4) Unless Ben has something deep up his sleeve--which he may, depending on how Season 6 plays out--it seems out of character for him to be so easily manipulated by Bizarro Locke.

It just seemed forced; like the writers were trying to say "we need to get to point B, screw it, just have the characters do this".

Posted by: Bd at May 18, 2009 2:48 PM

Ceej, this finale was probably the worst of the five, but it was still very good. Perhaps I let my expectations get a little too high after the last two outrageously good finales.

Now to read the recap.

Posted by: ed newman at May 18, 2009 2:52 PM

mc, the definition of "recap." Look it up.

Posted by: Captain Cliche at May 18, 2009 2:53 PM

She would steal again. (Like when she stole Jack’s heart!

HAHAHA! I just choked on a nacho. I said the exact same thing during the episode except I said Sawyer's heart. And when I just read it, I heard it in Jason Segel's voice from Forgetting Sarah Marshall when he's telling her that his dick doesn't want to be around her anymore. You deserve a round of applause for these recaps, Dan. They have been the highlights of my Mondays and I have had many inappropriate bursts of laughter in the middle of class because of them.

Posted by: jM at May 18, 2009 3:03 PM

Yeah, Miles just confirmed his awesomeness for me by pointing out the obvious. Maybe whatever happened, happened. But they don't necessarily know what happened. History is written by the victors, and also, sometimes, by the uninformed. It's also worth noting that history is rarely written by physicists.

Posted by: jkate at May 18, 2009 3:06 PM

Very good points bd, those things bothered me as well. The firefight was just ridiculous. I was wondering when Jack had his Rambo training. And Kate did the whole flip-flop thing too.

But even with its faults, I loved the whole two hours. I'm so curious as to what Jacob's visits were all about. He obviously chose the Losties, but for what? The redemption of humankind? To save himself from BSG (Black Shirt Guy, not Battlestar Galactica)? Were all the Losties destined to die prematurely, and Jacob is trying to save their souls?

Speaking of which, I'm still trying to figure out the whole BSG has taken over Locke's body, and why thing. If he just needed a dead guy, he didn't need Locke. Maybe he needed to be in the body of the Leader of the Others to get into Jacob's foothouse?

And of course, the discussion will continue into Part II, but I'm certain the white screen indicated another time flash and not the bomb blowing everything to smithereens (nor causing the un-crash).

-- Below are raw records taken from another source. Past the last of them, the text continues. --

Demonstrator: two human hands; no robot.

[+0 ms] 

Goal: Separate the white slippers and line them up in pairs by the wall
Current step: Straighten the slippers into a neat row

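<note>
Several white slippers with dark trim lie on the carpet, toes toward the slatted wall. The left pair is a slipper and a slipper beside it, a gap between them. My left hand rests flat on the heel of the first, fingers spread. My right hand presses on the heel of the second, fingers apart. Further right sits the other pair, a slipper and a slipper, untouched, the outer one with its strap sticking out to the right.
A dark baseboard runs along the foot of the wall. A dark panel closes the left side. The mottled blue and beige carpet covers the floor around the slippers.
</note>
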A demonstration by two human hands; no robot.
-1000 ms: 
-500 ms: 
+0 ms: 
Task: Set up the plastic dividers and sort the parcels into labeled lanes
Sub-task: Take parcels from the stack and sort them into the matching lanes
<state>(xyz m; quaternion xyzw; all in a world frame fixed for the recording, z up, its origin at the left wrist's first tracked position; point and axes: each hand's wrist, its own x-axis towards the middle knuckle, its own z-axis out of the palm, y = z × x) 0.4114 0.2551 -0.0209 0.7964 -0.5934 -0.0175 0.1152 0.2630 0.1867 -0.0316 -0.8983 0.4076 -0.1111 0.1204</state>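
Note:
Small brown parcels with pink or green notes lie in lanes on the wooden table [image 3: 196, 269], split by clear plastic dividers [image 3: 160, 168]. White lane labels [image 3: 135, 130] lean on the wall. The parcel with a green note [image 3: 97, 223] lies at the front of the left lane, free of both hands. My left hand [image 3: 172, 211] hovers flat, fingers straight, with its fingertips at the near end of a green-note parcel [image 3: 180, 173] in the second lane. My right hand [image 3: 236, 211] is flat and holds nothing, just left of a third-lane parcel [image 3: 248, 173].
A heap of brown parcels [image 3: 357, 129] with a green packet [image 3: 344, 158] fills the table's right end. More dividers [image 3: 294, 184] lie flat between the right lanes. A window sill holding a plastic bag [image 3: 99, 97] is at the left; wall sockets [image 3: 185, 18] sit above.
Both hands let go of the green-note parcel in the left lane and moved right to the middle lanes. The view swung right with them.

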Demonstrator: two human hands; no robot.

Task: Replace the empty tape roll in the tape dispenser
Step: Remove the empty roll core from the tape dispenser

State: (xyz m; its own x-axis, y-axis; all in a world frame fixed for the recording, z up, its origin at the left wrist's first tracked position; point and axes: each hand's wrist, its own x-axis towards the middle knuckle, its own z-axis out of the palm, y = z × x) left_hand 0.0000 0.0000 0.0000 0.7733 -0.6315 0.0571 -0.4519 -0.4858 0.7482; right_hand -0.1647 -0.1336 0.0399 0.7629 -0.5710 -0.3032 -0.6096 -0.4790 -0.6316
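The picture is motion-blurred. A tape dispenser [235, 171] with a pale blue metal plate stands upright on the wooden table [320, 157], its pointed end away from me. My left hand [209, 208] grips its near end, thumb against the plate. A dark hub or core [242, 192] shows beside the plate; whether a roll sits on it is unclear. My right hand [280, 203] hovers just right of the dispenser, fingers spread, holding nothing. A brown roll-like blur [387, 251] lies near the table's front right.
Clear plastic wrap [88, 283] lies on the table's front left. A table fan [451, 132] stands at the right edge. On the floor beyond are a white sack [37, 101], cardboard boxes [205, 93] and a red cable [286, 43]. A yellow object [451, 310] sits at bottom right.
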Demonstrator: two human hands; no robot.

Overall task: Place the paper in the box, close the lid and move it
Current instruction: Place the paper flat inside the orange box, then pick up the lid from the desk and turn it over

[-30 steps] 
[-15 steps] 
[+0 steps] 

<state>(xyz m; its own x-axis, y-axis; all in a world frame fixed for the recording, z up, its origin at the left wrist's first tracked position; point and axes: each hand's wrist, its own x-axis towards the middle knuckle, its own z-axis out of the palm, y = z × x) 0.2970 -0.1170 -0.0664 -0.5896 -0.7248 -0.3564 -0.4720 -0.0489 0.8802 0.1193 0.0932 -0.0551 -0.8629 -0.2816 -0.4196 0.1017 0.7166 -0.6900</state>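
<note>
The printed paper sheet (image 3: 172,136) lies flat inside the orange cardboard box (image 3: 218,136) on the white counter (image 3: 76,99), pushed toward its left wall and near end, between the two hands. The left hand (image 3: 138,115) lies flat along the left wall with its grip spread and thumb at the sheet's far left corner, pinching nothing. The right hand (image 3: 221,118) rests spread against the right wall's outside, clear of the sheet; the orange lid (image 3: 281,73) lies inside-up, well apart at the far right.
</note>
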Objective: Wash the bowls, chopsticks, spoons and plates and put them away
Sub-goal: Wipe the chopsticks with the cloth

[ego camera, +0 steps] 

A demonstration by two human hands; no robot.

Posted by: Cindy at May 18, 2009 3:06 PM

I feel you Ceej. Not only is it my least favorite finale for Lost, it was one of my least favorite episodes and that is saying something considering it was the death episode for my beloved Juliet Burke.

Posted by: DemonWaterPolo at May 18, 2009 3:13 PM

Oh! And I came back to say that Kolby pointed out to me at some point that the fish Jacob is eating in the beginning of the ep is a red herring. HA!

And also that it's actually Sobek in the statue, but Thijs beat me to that.

Posted by: Anna von Beaverplatz at May 18, 2009 3:14 PM

From the episode summary on the official Lost portion of the ABC website. "And as the camera pulls back, we see what we've been waiting to see since we first glimpsed that four-toed foot over three years ago... the towering, majestic statue of the Egyptian goddess Taweret." She is the god of pregnancy of and childbirth.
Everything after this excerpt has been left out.